For real-world data, we recently proposed using the variation between the predictions of a neural network ensemble to measure the impact of model misspecification. It would be interesting to see whether adding noise to your model reduces the sensitivity induced by misspecification by improving the reliability of the networks.

1 Like

Hi Elseml,
Thanks for your reply. It is true that adding the noise to the observations makes the inference more difficult. My training data is (x, y), x are parameters, y are observations. The neural network performs well for posterior approximate given the new y*. However, if I add the noise to y*, such as y*+noise, since the true observations always contain noise, the performance degenerates. I guess it is caused by that the training data does not include any noise, or we call it model misspecification, as y in training data differs from (y*+noise).
I found one paper "Noise-Net: Determining physical properties of Hii regions reflecting observational uncertainties’. This paper implements noise training that considers noise during cINN training based on Soft Flow. I found the BayesFlow framework has the option of soft flow for inference network. But the cINN with soft flow works on perturbing x not observations, such as x+noise and concatenate y and noise [y, noise]. Do I understand right? If I am right, the part of soft flow in BayesFlow should be modified as below if I want to train noise-net like the paper:

Perturb data with noise (will broadcast to all dimensions) (we should not perturb x)

        if len(shape_scale) == 2 and len(target_shape) == 3:
            targets += tf.expand_dims(noise_scale, axis=1) * 0
        else:
            targets += noise_scale *0

Augment condition with noise scale variate (we should perturb the condition with noise)

        condition +=noise_scale * tf.random.normal(shape=condition_shape)

Thanks for your discussion with me!

Jice

Hi Jice,

Thanks for kicking off that interesting discussion!

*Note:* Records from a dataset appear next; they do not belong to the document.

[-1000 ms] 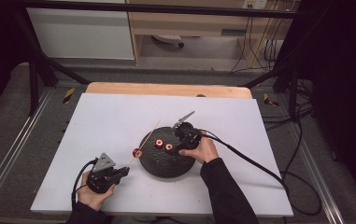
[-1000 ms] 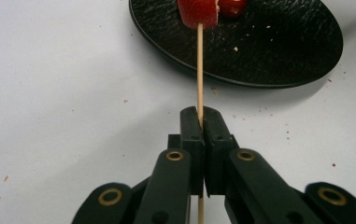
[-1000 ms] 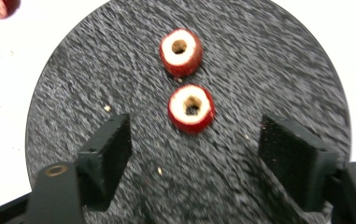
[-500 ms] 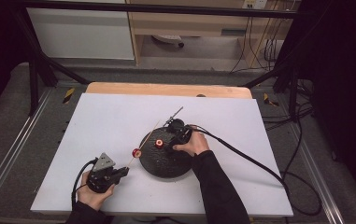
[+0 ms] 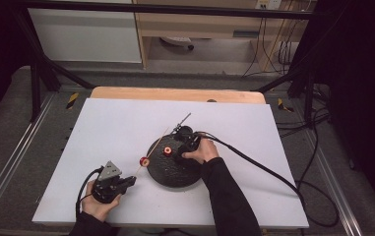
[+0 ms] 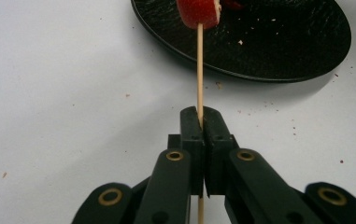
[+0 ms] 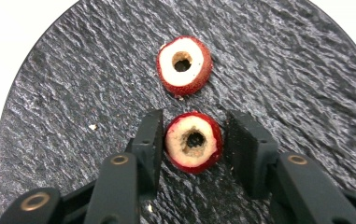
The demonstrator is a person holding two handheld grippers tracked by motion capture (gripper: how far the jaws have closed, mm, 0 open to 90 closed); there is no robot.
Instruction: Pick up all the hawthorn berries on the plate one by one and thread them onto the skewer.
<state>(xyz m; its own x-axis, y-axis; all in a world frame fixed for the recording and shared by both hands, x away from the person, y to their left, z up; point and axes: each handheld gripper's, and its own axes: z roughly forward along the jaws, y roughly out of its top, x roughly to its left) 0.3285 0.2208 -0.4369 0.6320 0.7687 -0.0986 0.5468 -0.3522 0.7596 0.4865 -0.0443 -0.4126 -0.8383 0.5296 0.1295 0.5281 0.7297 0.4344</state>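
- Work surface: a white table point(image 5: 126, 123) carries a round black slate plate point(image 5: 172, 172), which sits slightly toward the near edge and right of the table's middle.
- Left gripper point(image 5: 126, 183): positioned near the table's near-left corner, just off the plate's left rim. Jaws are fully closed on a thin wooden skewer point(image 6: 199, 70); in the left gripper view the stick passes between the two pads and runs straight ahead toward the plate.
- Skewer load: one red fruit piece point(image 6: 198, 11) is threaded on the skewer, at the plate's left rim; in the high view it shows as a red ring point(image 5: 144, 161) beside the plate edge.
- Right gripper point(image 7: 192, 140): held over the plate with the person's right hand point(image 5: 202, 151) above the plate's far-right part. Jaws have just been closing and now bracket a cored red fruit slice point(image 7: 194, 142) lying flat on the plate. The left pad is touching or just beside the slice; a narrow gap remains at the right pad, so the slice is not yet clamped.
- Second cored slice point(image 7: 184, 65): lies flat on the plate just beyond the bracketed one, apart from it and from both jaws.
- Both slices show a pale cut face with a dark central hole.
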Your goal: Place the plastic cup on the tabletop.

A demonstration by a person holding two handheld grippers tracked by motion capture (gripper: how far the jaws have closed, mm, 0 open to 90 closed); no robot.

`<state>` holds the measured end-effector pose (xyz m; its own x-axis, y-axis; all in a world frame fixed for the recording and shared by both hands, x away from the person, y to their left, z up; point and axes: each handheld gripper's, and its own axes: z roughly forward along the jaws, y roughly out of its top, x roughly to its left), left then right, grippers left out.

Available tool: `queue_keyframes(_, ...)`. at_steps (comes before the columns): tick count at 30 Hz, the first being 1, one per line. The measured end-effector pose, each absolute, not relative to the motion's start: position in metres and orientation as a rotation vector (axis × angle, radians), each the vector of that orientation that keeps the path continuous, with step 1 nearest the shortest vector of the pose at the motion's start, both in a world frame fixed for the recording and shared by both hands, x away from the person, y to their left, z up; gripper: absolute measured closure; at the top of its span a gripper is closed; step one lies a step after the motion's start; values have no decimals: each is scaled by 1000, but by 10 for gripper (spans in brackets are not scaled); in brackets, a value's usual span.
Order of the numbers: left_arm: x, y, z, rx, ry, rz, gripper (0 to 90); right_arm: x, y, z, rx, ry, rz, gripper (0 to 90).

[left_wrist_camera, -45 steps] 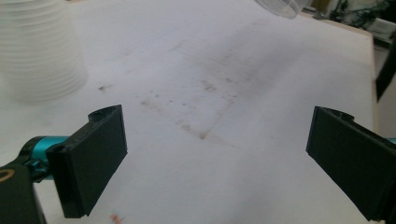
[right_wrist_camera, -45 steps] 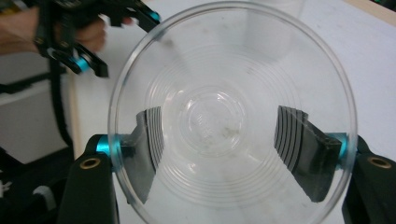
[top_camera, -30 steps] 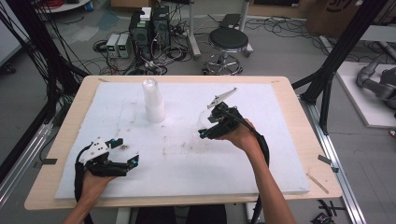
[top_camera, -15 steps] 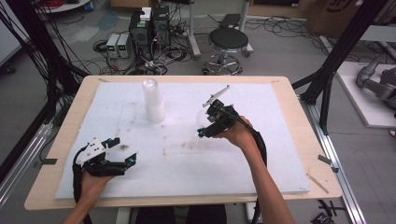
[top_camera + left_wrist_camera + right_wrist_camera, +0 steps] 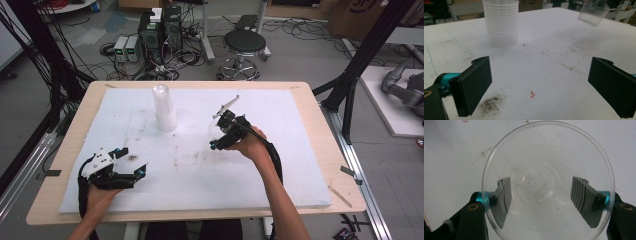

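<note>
A clear plastic cup (image 5: 547, 182) is sitting between the two black jaws of the right tongs (image 5: 541, 195), which are closing on its sides and holding it up above the worktop (image 5: 300, 150); in the right gripper view its round mouth is facing the camera, and the jaws are showing through its thin see-through wall, which is ringed with fine ridges around a small flat bottom. In the left gripper view the same cup (image 5: 594, 12) is hanging tilted at the far upper right, clear of the white surface. In the high view the right tongs (image 5: 220, 137) are hovering right of the middle of the worktop, with the cup too faint there to make out. A stack of the same cups (image 5: 164, 107), mouths down and nested tightly, is standing upright toward the far side, left of the held cup and well apart from it. The left tongs (image 5: 135, 170) are resting near the front left corner with their jaws standing wide apart and nothing between them. The worktop is a white foam-like sheet on a pale wooden table, smudged with dark grime (image 5: 490, 105) and a small red speck (image 5: 532, 94). I cannot make out any readable writing.
</note>
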<state>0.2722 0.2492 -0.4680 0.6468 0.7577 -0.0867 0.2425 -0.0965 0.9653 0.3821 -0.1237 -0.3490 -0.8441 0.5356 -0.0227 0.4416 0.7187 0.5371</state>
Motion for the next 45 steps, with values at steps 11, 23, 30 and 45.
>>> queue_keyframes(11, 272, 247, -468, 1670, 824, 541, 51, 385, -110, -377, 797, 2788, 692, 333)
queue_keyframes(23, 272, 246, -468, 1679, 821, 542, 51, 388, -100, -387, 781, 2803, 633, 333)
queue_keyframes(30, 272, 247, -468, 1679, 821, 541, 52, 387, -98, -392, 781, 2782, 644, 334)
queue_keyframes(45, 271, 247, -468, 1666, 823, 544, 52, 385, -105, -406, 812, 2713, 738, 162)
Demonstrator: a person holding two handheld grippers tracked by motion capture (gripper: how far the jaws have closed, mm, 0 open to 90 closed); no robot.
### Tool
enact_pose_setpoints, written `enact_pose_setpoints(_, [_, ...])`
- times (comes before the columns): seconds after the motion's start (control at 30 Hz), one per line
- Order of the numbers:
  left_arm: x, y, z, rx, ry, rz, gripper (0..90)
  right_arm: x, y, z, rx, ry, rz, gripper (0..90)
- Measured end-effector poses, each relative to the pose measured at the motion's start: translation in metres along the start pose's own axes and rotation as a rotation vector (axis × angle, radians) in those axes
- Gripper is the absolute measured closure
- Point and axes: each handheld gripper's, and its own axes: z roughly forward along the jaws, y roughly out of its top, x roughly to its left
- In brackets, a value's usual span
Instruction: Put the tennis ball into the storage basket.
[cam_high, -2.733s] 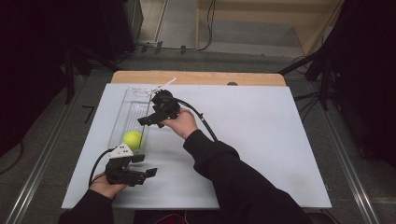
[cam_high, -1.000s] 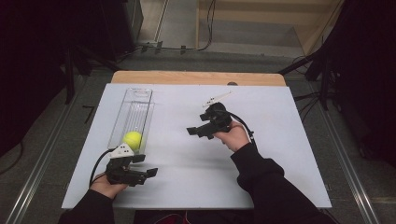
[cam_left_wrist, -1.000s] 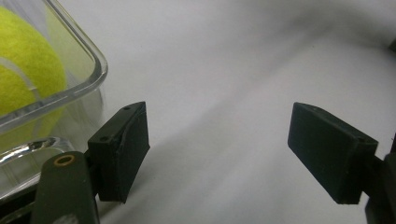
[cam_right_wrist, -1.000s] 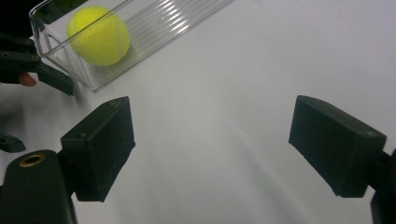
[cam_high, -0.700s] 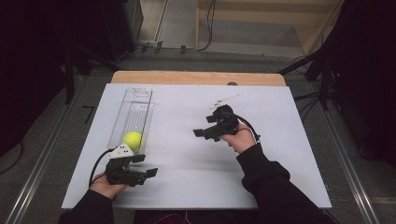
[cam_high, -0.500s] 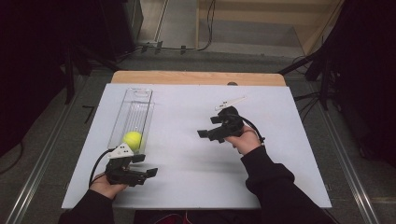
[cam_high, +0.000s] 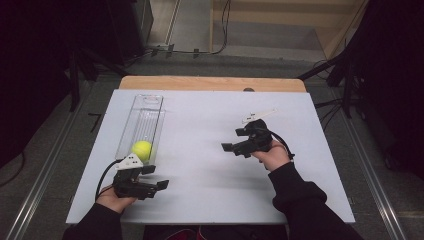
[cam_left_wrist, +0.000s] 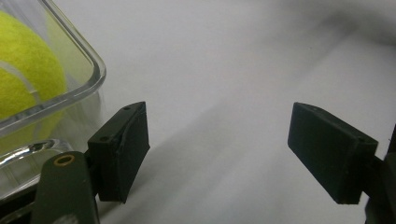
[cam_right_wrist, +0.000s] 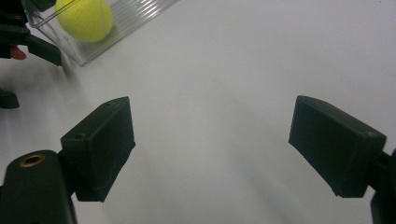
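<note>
The ball (cam_high: 141, 149) is lying at the near end of the clear box (cam_high: 146, 111) (left side of the table (cam_high: 200, 130)). Just beside that end, the left gripper (cam_high: 159, 185) is resting, jaws spread and empty. Well apart, the right gripper (cam_high: 234, 148) is hovering over bare table, jaws spread, gripping nothing.

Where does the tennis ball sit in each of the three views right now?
High view: the tennis ball lies at the near end of the clear tray, left of centre, just above the left tongs.
Left gripper view: at the far left edge, behind the tray's rounded corner.
Right gripper view: top left, inside the tray.
Shared landmark: the clear tray's near end wall.
</note>
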Motion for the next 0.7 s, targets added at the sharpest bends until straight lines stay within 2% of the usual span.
enact_pose_setpoints(0.7, [0.000,0.000,-0.001,-0.004,0.000,0.003,21.0,-0.004,-0.038,-0.018,0.001,-0.034,0.026,12.4])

re misspecification/robustness:

re softflow <> noise:

I don’t think you need softflow in this case. As you said, softflow acts on the parameter domain and not on the data domain. Adding noise during training is independent of softflow.

re noise during workflow:

Where in the data flow are you currently adding the noise? My naĂŻve take would be to add the noise in the configurator.

Cheers,
Marvin

Hi Marvin,
Thank you very much for the suggestions. You are right, the soft flow perturbs parameter domain by adding noise to X, not acting on observation Y.
I have tried to directly add the noise to training data (all training data are available on hand), then trained BayesFlow on those noisy training data (as you said, adding noise to configurator). But the model performance is bad.
What I want to do is we can perturb the Y similar as soft flow, as the paper does (Noise-Net: determining physical properties of H ii regions reflecting observational uncertainties | Monthly Notices of the Royal Astronomical Society | Oxford Academic). So I modify the code of soft flow part in BayesFlow as:

not perturb x in soft flow

    if len(shape_scale) == 2 and len(target_shape) == 3:
        targets += tf.expand_dims(noise_scale, axis=1) * 0
    else:
        targets += noise_scale *0

perturb the condition with noise

   condition +=noise_scale * tf.random.normal(shape=condition_shape)

How do you think? Is it feasible?
Thanks!

Jice

Hi Jice,

Thanks for clarifying. Where exactly are you doing the condition +=noise_scale * tf.random.normal(shape=condition_shape) part? I don’t see why you would need to modify “the softflow part”.

Cheers,
Marvin

Yes, you are right. Actually, it is nothing about softflow part. I just sampled error from uniform distribution, then added error to the observation. This process iterates during the training. I trained a model like this, the model now perfoms very stably under different noise level.

That’s great to hear!